Sunday, August 17, 2014

/ Published by VIRTHLI
~ Dr. Immanuel Zarzosang Varte
(Paper presented at 2-day seminar on the theme Culture and Identity: The agents of social Integration, 12th-13th August 2014. Organised by IGNTUSU and sponsored by Tribal Research Institute)

Conflict resolution may perhaps be one of the most important and crucial activity among all tribal communities. Being originally clannish and often having a closed village system with high level of competition for resources and power, most tribal societies were engaged in constant inter-clan and inter-village wars. Inter-tribe wars were also frequent but much less when compared to the high incidence of inter-clan and inter-village conflicts especially among the Mizo-Chin-Kuki group of peoples. Given the huge diversities of so-called tribal or ethnic groups in North East India and each with their own or related system of conflict resolution, the paper attempts to highlight the conflict resolution techniques and approaches employed in traditional societies with examples drawn from the Hmar tribe.

The Hmar tribe
“Hmar” is one of the tribes of North East India belonging to the Chin- Kuki- Mizo ethnic group.

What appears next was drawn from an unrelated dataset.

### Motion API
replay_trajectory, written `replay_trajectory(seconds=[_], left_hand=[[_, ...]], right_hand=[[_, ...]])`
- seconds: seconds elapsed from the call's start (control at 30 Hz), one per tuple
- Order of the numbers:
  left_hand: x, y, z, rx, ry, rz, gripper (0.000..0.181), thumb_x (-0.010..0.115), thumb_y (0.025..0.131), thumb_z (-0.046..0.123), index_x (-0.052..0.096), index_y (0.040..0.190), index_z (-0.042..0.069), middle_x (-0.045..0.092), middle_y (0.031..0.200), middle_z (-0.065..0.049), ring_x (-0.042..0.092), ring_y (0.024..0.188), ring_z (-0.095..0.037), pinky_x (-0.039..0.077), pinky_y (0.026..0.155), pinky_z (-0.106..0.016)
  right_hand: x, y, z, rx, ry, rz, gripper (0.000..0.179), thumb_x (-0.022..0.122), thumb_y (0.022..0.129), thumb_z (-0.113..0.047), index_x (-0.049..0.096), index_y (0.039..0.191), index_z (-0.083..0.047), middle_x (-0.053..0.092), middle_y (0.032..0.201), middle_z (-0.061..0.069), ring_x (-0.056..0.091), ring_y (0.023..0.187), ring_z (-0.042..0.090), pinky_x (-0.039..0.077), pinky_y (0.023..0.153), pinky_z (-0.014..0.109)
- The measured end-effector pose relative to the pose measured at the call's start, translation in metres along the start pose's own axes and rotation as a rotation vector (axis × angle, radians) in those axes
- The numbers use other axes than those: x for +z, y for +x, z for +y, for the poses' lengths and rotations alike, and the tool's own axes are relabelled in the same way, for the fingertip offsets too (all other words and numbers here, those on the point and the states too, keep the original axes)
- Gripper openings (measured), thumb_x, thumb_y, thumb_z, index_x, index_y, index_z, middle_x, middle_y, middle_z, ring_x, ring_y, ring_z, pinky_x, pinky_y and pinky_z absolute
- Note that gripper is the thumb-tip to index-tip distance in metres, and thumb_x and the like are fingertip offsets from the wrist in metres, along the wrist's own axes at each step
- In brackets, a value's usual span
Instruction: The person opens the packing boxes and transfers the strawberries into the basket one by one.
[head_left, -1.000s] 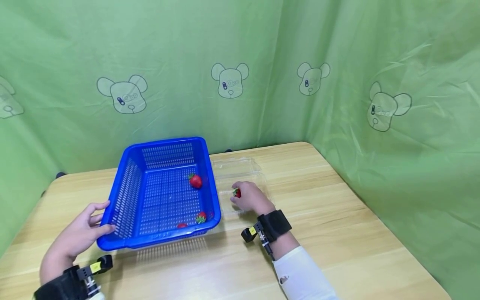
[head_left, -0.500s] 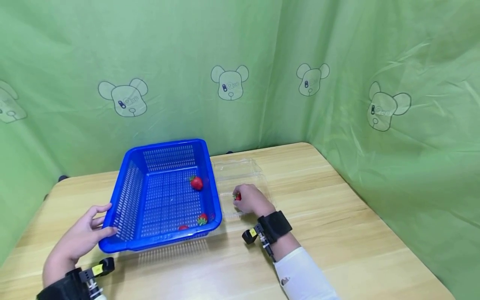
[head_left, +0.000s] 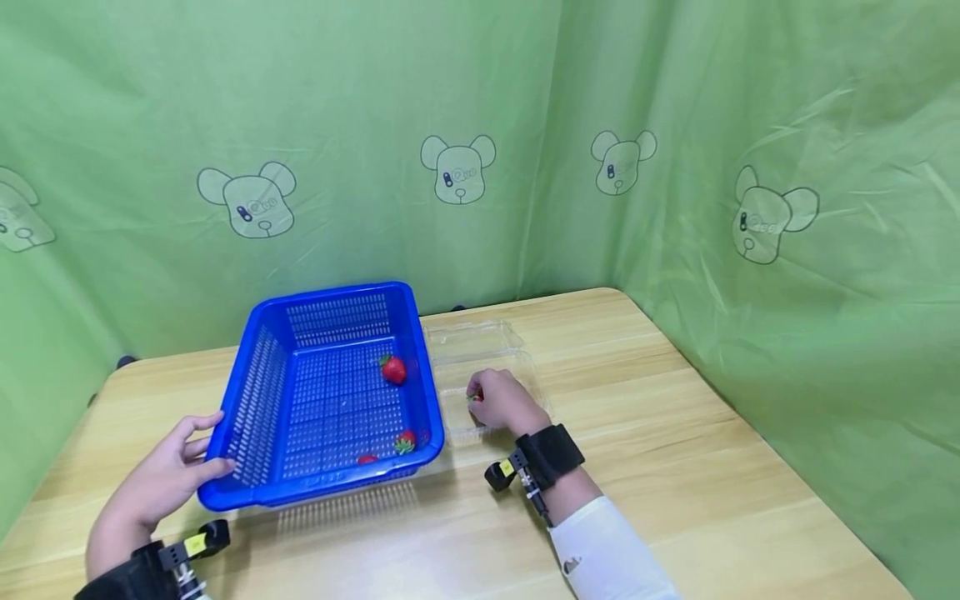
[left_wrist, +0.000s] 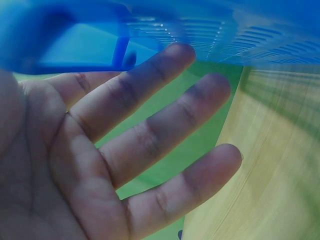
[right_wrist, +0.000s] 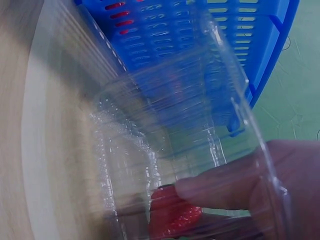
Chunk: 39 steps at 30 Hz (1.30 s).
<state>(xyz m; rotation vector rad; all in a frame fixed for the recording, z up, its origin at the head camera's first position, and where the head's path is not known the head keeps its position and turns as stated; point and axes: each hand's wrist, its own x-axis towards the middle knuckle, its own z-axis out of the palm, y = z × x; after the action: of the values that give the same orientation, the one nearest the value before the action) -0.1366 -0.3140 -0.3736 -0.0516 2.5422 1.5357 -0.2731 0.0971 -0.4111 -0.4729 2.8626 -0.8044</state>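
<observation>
My left hand holds the left rim of a blue plastic basket, its thumb over the edge. In the left wrist view, several fingers stretch out beneath the basket, apart from one another. Inside the basket lie a red strawberry on the right side and two more near the front, one mostly hidden by the front rim. My right hand reaches into a clear plastic box and pinches a strawberry low inside it. Most of that berry is hidden by the fingers in the head view.
The box stands on a wooden table, close against the basket's right side, with its clear lid folded back behind it. A green curtain with bear heads encloses the table at the back and sides.
My right hand has lowered slightly into the clear box with the strawberry. My left hand keeps its hold on the basket rim.
</observation>
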Motion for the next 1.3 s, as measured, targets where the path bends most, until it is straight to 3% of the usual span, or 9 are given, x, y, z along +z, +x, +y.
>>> replay_trajectory(seconds=[0.4, 1.03, 1.3], left_hand=[[-0.001, -0.001, 0.003, 0.026, 0.0, -0.003, 0.069, 0.057, 0.094, 0.002, 0.014, 0.145, -0.012, 0.045, 0.129, -0.044, 0.065, 0.1, -0.037, 0.058, 0.078, -0.038], [0.001, -0.001, 0.001, -0.01, 0.012, 0.01, 0.071, 0.06, 0.093, 0.006, 0.015, 0.147, -0.01, 0.043, 0.131, -0.043, 0.063, 0.104, -0.04, 0.056, 0.083, -0.043], [0.002, -0.001, 0.001, 0.002, 0.001, 0.007, 0.07, 0.058, 0.094, 0.003, 0.014, 0.146, -0.01, 0.045, 0.129, -0.044, 0.064, 0.101, -0.038, 0.057, 0.08, -0.039]], right_hand=[[-0.003, -0.001, -0.003, -0.008, 0.057, 0.034, 0.011, 0.065, 0.088, -0.007, 0.068, 0.098, -0.005, 0.059, 0.076, 0.002, 0.054, 0.062, 0.015, 0.047, 0.055, 0.028], [-0.009, -0.006, -0.011, -0.01, 0.109, 0.058, 0.012, 0.066, 0.091, -0.01, 0.068, 0.102, -0.006, 0.063, 0.087, 0.003, 0.058, 0.07, 0.016, 0.05, 0.058, 0.027], [-0.017, -0.008, -0.017, -0.065, 0.105, 0.09, 0.015, 0.067, 0.09, -0.01, 0.069, 0.104, -0.005, 0.063, 0.085, 0.002, 0.058, 0.072, 0.015, 0.05, 0.061, 0.028]])
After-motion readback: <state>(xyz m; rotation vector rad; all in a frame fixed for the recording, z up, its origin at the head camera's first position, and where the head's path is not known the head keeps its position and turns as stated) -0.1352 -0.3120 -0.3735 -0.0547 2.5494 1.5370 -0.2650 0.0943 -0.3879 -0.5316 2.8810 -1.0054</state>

They are found today in Cachar and North Cachar Hills of Assam and the adjoining states of Manipur, Meghalaya, Mizoram and Tripura in India and Bangladesh and Myanmar. The Hmar tribe became a recognized Scheduled Tribe of India in 1956. Colonial writers were confused about the real identity of the Hmars and commonly clubbed them asKukis. The term ‘Kuki’ was first used by the Bengalis and later on by British officials to identify the hill tribes of Manipur other than Nagas. Kuki was later on classified into two groups: Old Kuki and New Kuki in terms of the period of their migration to India2. J. Shakespeare included Hmar in the Old Kuki clans and also used the termKhawtlang (people who lived in the west) and Khawsak (people who lived in the east) interchangeably to mean Hmars3. J. W. Edgar, a civil officer who accompanied the British column to Tipaimukh on April 3, 1872 reported: “The name Kuki has been given to the tribe by the Bengalis and is not recognized by the hill men themselvesand I have never found any trace of a common name for the tribe among them, although they too consider different families belonging to a single group, which is certainly coexistent with what we call Kuki tribe” (emphasis added)4. As far as written literature is concerned, it was only in 1904 that the term ‘Hmar’ spelt as ‘Mhar’ was first formally used by G. A.Grierson in his Linguistic Survey of India5.

On the origin of the term ‘Hmar’, there are two theories. The first theory suggests that the term might have originated from the word ‘Hmar’ which happens to mean “north” in English6. Accordingly, it has been mentioned that the Hmars came from the north to Lushai Hills just before the Luseis7. This implies that the term came into use only after the Hmars settled down in Mizoram. The second theory contends that the term originated from “hmarh” which means “to tie one’s hair in a knot on the nape of one’s head”. According to Hmar oral history, there were once two brothers, Hrumsawm and Tukbemsawm. Hrumsawm, the elder one, tied his hair in a knot on his forehead because of a sore on the nape of his neck. After his death, all his descendents continued the same hair style and the Pawi/Lakher who live in South Mizoram are believed to be his progenies. Tukbemsawm, the younger one, however, tied his hair in a knot on the back of his head. The Hmars who tied their hair in a knot on the back of their head are therefore believed to be the progenies of Tukbemsawm and that their nomenclature must have also originated from “hmarh”8. However, the Luseis and other kindred tribes who used the same hairstyle were not called Hmar. Therefore, the first theory sounds more convincing than the second. Whatever may be the truth, it is clear that the term ‘Hmar’ gained popularity and wider acceptance as a common nomenclature among the Hmar ethnic group living in different parts of North East India only with the dawn of the 20th century9.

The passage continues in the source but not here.